> _Problem details_
List all lines of the data that include the string "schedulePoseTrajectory".

> _Given information_
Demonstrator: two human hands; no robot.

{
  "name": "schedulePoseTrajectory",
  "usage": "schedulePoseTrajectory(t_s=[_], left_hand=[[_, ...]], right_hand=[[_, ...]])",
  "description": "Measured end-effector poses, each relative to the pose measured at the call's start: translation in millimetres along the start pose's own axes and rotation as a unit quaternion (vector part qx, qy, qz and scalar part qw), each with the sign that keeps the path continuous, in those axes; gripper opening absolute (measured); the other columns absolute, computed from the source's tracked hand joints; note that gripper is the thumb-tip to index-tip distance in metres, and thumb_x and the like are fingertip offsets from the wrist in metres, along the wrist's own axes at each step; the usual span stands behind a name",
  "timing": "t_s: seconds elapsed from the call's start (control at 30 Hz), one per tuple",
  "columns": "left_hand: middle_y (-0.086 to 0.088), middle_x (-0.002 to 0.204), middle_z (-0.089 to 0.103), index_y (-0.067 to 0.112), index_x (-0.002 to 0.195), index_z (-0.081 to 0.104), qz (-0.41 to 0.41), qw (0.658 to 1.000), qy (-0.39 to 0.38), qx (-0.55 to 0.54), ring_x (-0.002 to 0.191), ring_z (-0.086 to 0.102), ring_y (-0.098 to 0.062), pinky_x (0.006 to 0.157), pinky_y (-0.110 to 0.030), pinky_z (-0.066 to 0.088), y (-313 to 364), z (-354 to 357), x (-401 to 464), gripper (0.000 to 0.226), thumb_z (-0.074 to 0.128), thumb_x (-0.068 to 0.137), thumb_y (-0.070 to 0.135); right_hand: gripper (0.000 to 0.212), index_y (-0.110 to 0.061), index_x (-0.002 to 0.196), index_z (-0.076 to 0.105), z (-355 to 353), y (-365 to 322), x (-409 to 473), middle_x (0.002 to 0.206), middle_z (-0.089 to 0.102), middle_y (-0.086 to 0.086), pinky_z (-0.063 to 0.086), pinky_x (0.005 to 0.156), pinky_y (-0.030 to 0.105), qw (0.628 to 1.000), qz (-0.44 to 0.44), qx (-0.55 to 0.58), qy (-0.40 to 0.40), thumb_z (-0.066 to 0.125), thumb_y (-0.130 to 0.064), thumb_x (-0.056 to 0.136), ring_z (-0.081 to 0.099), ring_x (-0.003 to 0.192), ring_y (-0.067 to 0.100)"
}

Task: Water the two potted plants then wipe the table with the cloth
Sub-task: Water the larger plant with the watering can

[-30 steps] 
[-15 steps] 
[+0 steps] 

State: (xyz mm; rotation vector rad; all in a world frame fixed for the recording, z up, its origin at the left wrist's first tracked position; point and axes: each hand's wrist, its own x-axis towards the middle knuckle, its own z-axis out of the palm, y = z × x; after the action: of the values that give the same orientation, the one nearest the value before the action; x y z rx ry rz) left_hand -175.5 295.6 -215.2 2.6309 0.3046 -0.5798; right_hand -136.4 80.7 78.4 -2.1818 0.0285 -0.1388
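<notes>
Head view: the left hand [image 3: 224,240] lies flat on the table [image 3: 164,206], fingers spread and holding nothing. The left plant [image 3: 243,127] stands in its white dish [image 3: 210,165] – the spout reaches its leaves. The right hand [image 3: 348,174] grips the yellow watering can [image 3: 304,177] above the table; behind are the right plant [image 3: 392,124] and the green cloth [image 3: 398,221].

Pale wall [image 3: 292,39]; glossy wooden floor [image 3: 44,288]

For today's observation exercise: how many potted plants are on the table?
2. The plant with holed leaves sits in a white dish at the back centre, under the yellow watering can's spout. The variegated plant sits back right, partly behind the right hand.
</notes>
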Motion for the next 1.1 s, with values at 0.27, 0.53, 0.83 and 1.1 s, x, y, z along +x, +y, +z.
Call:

> _Solution to this exercise_
  "name": "schedulePoseTrajectory",
  "usage": "schedulePoseTrajectory(t_s=[_], left_hand=[[_, ...]], right_hand=[[_, ...]])",

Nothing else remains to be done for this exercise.